Ambresbury Banks, Epping Forest, Essex

Breaking my own listening rules

All sorts of myths and legends have arisen surrounding Ambresbury Banks: according to some it was the site of the last stand of Boudica against the Romans in AD 61; according to others, it was re-purposed by Aurelianus Ambrosius against the invading Saxons sometime in the 5th century. Who knows? What is known is that it is part of a group of Iron Age hill forts in the area that were probably built to defend the Trinovantes (Essex area) against the Catuvellauni (Hertfordshire area). 

Other legends talk of ghostly sightings and eerie presences: Romans, black dogs, highwaymen, Boudica herself. Take your pick. But, take it from me, there’s something a bit weird going on here. There’s definitely an unwelcoming vibe. Its not malevolent exactly. If I had to put my finger on it, I would say the place felt wary of me.

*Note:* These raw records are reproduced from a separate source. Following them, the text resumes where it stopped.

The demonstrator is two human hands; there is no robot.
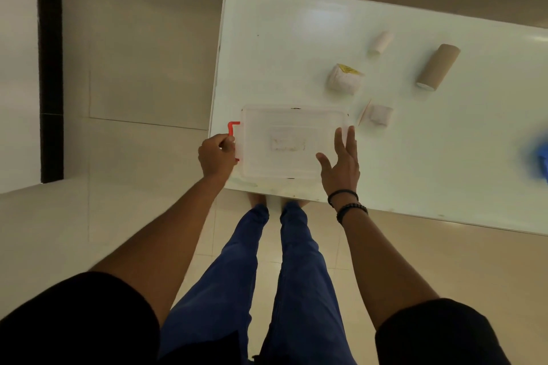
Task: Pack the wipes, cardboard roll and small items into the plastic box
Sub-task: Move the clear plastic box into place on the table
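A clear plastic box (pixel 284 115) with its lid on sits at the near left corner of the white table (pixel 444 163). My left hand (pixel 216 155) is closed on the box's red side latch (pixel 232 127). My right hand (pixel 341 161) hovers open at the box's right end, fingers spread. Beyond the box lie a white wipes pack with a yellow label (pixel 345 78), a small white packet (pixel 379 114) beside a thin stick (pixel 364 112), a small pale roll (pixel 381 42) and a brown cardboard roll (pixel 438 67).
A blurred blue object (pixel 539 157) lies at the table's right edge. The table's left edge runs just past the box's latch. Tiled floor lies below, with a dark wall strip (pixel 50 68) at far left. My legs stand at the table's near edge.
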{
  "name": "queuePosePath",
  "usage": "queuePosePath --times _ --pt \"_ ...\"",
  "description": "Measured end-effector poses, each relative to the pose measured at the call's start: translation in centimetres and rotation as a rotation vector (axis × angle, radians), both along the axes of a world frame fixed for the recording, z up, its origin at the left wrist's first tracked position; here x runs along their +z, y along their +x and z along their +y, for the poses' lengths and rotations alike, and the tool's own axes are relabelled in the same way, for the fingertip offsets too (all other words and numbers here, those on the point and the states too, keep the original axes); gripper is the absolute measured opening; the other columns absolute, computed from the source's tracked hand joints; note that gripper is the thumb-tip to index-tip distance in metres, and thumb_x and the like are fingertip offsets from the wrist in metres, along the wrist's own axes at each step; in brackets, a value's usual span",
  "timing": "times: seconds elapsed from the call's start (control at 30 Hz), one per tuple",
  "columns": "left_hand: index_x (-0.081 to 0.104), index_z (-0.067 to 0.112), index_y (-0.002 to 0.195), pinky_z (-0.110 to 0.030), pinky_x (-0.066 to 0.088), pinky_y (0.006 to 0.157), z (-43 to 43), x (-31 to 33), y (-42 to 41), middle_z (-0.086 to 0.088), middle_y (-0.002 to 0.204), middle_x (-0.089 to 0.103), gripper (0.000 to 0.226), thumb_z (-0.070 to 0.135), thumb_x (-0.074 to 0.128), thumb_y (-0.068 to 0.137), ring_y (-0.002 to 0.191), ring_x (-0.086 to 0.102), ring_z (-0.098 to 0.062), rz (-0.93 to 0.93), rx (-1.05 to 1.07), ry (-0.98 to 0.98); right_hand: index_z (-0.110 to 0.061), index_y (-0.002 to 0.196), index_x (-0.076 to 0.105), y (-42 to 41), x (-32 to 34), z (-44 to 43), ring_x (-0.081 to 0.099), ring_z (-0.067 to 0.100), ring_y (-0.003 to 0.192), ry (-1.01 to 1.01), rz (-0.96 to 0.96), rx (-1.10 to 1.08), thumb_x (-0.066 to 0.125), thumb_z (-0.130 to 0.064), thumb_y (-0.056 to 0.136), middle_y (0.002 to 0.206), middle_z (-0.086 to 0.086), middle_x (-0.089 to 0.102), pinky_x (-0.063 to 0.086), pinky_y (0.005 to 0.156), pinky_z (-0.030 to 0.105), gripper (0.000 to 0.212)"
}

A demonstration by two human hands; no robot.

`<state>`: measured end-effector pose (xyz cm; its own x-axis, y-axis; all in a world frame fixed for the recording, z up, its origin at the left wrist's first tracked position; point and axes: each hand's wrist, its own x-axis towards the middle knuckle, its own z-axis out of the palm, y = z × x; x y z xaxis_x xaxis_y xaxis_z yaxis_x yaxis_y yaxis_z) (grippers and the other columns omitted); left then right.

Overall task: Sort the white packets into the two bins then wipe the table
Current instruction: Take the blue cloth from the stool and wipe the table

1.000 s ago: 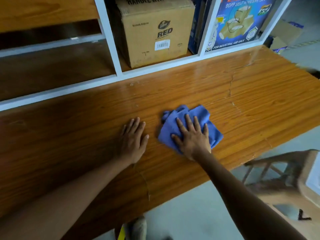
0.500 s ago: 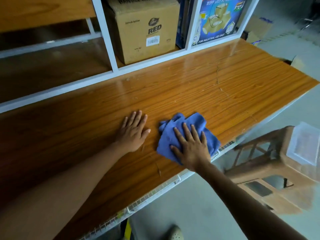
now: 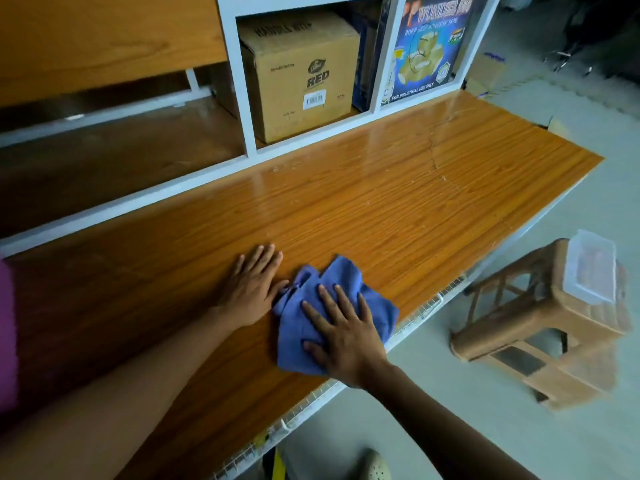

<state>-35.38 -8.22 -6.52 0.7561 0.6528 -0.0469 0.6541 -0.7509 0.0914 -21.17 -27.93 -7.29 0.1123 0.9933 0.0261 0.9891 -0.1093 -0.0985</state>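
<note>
A wood-grain desk (image 3: 398, 202) was seen stretching from lower left to upper right, its glossy top bare apart from two hands and a cloth. A white wire edge was visible along its near side. Behind the desk, a white-framed shelf unit (image 3: 239, 109) was shown; in one compartment a brown cardboard box (image 3: 301, 77) printed "RED" was seen standing upright, and in the compartment to its right a blue carton (image 3: 429, 46) marked "for industrial use only" was seen. On the grey floor to the right of the desk, well apart from the hands, a brown plastic stool (image 3: 540, 323) was shown, and on its seat a clear lidded plastic bin (image 3: 588, 268) was placed; its contents could not be made out. No white packets could be made out anywhere on the desk.

Near the front edge of the desk, a crumpled blue cloth (image 3: 346, 275) was pressed down under the right hand (image 3: 346, 337), whose grip was released: the fingers were spread flat across the cloth, nothing was grasped. Just to the left, the left hand (image 3: 252, 292) was laid palm down on the bare wood, its grip likewise released, with its thumb touching the cloth's edge. At the bottom edge, the toe of a pale shoe (image 3: 375, 467) was seen on the floor.
</note>
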Motion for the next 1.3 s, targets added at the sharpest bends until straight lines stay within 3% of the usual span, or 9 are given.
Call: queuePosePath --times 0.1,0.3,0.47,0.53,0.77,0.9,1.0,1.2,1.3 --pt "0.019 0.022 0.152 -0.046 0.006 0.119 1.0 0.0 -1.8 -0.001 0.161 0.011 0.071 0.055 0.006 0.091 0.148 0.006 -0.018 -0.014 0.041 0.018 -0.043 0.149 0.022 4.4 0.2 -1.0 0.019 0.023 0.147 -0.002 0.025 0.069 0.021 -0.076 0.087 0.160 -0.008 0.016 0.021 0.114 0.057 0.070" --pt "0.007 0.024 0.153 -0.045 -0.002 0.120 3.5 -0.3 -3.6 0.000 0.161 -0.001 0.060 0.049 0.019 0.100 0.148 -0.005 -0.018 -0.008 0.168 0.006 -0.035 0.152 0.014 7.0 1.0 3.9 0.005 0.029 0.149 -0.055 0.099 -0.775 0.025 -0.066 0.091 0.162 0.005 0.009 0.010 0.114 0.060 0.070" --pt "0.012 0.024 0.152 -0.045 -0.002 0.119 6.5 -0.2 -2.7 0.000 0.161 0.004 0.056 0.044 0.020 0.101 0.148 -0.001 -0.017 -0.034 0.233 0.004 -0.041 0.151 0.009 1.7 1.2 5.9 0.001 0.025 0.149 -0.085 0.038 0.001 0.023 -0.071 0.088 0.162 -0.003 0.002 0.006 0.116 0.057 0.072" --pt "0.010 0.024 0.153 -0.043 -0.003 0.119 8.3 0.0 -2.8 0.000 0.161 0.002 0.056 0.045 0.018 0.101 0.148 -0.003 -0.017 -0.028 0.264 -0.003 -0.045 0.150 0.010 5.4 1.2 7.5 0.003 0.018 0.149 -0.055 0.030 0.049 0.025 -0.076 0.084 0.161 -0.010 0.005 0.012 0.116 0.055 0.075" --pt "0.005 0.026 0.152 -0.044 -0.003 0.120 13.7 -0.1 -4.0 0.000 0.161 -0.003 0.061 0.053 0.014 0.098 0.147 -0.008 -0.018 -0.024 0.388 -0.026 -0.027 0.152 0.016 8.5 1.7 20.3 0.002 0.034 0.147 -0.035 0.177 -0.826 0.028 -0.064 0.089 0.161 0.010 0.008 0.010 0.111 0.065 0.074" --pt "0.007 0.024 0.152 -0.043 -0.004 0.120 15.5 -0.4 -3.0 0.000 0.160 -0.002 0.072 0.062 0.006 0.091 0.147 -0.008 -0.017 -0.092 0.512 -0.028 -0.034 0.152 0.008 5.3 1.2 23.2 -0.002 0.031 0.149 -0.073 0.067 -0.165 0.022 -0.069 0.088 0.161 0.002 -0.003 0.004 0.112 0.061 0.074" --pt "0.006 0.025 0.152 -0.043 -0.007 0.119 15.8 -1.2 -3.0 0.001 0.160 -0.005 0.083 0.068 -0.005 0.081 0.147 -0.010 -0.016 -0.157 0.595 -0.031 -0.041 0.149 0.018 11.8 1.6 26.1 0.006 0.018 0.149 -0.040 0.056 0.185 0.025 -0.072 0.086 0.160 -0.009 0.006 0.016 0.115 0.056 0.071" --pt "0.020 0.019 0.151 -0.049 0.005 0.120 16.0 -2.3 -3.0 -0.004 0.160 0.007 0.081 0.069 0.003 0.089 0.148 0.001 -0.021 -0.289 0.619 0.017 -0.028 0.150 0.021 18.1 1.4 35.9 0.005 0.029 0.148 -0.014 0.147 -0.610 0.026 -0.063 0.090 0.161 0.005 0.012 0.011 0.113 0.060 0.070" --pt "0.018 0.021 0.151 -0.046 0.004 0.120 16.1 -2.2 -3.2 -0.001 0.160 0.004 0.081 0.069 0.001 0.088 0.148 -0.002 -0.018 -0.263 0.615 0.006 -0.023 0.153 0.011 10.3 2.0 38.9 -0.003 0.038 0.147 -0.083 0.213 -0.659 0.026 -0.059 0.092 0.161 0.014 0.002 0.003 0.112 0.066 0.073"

Ambresbury banks did not want to be found. I had a right job locating it, far more so than I should have done. When I finally found it, I asked if I could approach as I always do. The answer was no. I pushed a bit and felt quite an energetic push back; I took a step forward and sank down to the level of my ankles in a leaf bog. I absolutely should have taken that as a no and I would have done and left any other time. That’s my rule. But, for some reason, I didn’t. I think it was because the place felt like it was protecting itself against me and I wanted, in my human hubris, to show it that it had nothing to be frightened of. I wanted to see if I could help it. So I pushed forward.

I sat on the bank and listened. The wariness had turned to sadness, tinged with bitterness. What had happened here??? My attention became fixed on the sound of the traffic on the nearby road. I’m up against traffic noise all the time and (with the exception of motorbikes And military jets) I’ve become adept at filtering it out. But today, I could not get beyond the traffic sound. Was that the problem? Not the energetic remains of a battle at all, but something as simple as the natural frequency of the place being disturbed by a road? It seemed crazy, but the more I sat there, the more convinced I became that that was the problem. I told the place that I understood and that I was truly sorry for the traffic noise. I then asked whether it would like to share its true song with me. Nothing for about 25 minutes. Then I heard the song. With tears streaming down my face, I began to sing along out loud, gifting back the song that the place had been deprived of by my own kind.

This is simple healing work. Its not complicated to hear and sing the song of the land, but it does require patience, stillness and a willingness to listen deeply. As I learned today, it also requires the occasional breaking of rules – and the intuition to know when to do so.